If this is your first time publishing an app, you likely don’t have a certificate in a special keystore file yet. You can follow the instructions detailed in the Sign Your App article (also linked in the Launch Checklist) to attain one. While this article walks through the entire process of creating and using a certificate, there are several important points we’d like to emphasize:

  • Always remove signing information from your build files! When you sign your application through Android Studio using the instructions linked above, it may add your signing information to your build.gradle files in plain text. Remove this from the build files so others may not access it. You may do so by following the instructions here to create a keystore.properties file to hold this sensitive information. Do not commit the keystore.properties file to GitHub, or you will risk publishing your sensitive signing information publically.

  • Always, always, always keep your keystore file and its corresponding password. As mentioned, this keystore is used to confirm your identity as the application’s original author. Do not lose it, or you won't have access to later update your application.

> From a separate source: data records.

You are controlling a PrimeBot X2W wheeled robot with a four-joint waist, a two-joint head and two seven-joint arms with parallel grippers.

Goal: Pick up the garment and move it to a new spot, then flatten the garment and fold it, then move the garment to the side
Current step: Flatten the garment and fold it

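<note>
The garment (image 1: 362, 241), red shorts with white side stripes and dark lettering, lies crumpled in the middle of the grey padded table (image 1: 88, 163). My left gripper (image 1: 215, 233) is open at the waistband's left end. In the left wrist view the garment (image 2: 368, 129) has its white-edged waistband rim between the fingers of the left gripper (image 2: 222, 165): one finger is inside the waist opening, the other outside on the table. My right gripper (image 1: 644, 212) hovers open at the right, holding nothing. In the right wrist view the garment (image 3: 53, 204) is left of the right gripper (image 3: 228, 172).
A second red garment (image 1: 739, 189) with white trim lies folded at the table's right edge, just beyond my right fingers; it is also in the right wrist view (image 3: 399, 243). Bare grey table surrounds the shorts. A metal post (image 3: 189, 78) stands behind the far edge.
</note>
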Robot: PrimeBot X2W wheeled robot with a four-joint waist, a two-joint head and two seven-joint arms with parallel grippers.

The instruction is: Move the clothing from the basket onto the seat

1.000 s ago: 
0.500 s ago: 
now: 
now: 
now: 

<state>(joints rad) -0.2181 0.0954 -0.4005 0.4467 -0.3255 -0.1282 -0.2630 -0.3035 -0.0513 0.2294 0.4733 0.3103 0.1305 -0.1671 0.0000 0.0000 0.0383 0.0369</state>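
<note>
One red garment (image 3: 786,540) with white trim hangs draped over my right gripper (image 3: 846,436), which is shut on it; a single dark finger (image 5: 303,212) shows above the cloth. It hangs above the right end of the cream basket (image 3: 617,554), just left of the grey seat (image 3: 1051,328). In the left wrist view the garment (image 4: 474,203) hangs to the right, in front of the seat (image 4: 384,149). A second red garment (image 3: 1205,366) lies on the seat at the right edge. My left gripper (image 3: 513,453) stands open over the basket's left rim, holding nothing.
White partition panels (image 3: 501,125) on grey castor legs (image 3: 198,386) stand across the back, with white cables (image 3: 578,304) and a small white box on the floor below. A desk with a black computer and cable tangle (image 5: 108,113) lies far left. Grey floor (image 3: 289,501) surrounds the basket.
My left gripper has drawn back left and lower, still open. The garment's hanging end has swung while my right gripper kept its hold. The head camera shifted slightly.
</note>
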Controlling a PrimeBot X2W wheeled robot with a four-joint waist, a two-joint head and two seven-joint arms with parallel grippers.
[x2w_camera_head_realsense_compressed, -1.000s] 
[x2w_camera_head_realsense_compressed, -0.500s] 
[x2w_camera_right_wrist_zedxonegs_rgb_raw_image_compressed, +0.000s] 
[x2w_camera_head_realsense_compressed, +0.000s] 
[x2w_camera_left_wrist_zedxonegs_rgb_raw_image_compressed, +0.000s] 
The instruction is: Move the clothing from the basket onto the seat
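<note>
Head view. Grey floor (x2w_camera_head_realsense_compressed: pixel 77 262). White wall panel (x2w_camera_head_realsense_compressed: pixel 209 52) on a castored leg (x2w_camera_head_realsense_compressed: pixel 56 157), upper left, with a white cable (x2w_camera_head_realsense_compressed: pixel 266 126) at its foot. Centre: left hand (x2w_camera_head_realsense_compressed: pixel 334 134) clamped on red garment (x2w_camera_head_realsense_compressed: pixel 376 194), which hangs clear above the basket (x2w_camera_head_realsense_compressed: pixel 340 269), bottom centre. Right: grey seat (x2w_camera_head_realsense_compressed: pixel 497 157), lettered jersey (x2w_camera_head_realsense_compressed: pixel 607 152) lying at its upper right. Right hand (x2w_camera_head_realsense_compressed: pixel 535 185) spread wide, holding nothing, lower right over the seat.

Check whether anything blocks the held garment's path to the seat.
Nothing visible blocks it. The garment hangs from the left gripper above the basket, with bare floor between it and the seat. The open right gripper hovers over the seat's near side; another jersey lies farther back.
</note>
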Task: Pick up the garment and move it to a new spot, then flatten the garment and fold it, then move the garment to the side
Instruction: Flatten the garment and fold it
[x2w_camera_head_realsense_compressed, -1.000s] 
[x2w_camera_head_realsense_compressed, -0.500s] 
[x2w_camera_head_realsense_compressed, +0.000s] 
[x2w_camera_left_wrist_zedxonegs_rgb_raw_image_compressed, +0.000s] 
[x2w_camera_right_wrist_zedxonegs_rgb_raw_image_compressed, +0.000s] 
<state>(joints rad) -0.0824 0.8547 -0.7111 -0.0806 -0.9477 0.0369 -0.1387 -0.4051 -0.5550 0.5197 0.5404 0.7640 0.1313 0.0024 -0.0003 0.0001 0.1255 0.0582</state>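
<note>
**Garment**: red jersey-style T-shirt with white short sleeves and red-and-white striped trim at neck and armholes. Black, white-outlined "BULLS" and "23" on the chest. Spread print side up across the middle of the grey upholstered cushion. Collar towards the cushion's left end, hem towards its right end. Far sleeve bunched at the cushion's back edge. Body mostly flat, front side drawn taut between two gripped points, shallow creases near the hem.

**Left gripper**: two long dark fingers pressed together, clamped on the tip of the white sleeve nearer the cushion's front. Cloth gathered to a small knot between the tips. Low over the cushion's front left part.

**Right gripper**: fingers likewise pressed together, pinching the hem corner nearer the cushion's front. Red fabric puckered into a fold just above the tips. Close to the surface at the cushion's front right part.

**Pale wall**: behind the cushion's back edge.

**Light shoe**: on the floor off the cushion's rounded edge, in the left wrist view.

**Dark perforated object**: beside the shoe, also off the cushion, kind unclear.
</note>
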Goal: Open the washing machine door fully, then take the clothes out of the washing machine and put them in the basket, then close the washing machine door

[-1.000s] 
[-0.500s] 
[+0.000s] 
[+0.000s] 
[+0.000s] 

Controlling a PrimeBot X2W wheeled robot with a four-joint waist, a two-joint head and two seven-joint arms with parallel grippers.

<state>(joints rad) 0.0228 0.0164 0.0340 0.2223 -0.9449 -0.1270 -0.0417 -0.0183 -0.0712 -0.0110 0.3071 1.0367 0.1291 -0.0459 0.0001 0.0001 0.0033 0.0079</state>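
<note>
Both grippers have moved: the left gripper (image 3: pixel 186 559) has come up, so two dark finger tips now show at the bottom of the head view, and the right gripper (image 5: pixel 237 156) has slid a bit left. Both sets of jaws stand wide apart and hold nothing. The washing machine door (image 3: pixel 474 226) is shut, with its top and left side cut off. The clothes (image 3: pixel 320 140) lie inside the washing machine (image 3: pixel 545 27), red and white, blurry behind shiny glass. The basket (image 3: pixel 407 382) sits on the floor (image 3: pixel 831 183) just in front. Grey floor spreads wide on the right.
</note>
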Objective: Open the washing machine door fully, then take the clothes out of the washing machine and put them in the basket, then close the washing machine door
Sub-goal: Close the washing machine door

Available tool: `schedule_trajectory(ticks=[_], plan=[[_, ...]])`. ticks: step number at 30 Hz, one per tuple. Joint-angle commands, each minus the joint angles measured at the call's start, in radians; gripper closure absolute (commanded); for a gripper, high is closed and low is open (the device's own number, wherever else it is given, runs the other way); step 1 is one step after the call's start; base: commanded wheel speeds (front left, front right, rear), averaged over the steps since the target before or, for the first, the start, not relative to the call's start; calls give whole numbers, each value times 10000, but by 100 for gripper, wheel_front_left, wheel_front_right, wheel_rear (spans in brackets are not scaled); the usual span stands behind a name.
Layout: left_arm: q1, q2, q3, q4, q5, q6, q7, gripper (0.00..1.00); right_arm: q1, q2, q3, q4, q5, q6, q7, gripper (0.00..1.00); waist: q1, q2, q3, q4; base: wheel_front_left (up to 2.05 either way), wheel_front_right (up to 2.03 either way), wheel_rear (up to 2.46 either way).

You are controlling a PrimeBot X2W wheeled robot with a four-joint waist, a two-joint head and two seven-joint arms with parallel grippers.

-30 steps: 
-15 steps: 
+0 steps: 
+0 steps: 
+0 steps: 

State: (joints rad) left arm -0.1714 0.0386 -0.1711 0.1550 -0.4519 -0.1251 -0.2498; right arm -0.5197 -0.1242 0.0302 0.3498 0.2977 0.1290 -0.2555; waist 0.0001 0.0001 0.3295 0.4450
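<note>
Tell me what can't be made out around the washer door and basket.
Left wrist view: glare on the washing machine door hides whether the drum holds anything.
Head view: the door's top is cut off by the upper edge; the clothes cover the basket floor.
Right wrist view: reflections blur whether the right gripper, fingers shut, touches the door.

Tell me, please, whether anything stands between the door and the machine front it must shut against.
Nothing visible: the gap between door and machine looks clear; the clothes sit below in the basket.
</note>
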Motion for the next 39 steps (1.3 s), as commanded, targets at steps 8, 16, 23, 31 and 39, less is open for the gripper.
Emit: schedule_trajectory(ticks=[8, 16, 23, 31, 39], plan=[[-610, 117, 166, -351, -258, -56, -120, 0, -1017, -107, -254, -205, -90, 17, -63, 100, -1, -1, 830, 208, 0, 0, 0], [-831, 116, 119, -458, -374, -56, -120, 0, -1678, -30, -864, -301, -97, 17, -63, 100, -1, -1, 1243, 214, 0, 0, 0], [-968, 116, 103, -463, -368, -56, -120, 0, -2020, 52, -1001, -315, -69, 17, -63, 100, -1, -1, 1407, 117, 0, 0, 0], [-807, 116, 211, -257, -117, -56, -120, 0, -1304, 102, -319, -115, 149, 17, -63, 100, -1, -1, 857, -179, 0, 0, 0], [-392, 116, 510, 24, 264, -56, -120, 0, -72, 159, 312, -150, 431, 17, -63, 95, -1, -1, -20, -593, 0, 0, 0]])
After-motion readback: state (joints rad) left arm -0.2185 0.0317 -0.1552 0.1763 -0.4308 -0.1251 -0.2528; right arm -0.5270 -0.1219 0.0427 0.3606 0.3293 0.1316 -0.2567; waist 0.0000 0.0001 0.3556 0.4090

If you create your certificate, sign, and publish your application on one machine and would later like to update your app from a different machine, you will need to provide the same keystore information to verify your identity.

  • If you generate a keystore at Epicodus, make sure to save it somewhere you can access later. Similar to the point above, you must always keep your keystore file and remember its corresponding password. Epicodus computers wipe their contents each night. So make sure to save any keystore files you generate at Epicodus somewhere you may access later. On a flash drive, for instance. (Remember, you don’t want to publish this information to GitHub!)

  • You may use the same keystore in different applications. Don’t worry, you won’t have to go through the process of creating a new certificate in a new keystore every time you publish an application. As long as the applications have different package names, you can continue to use the same certificate to sign multiple apps.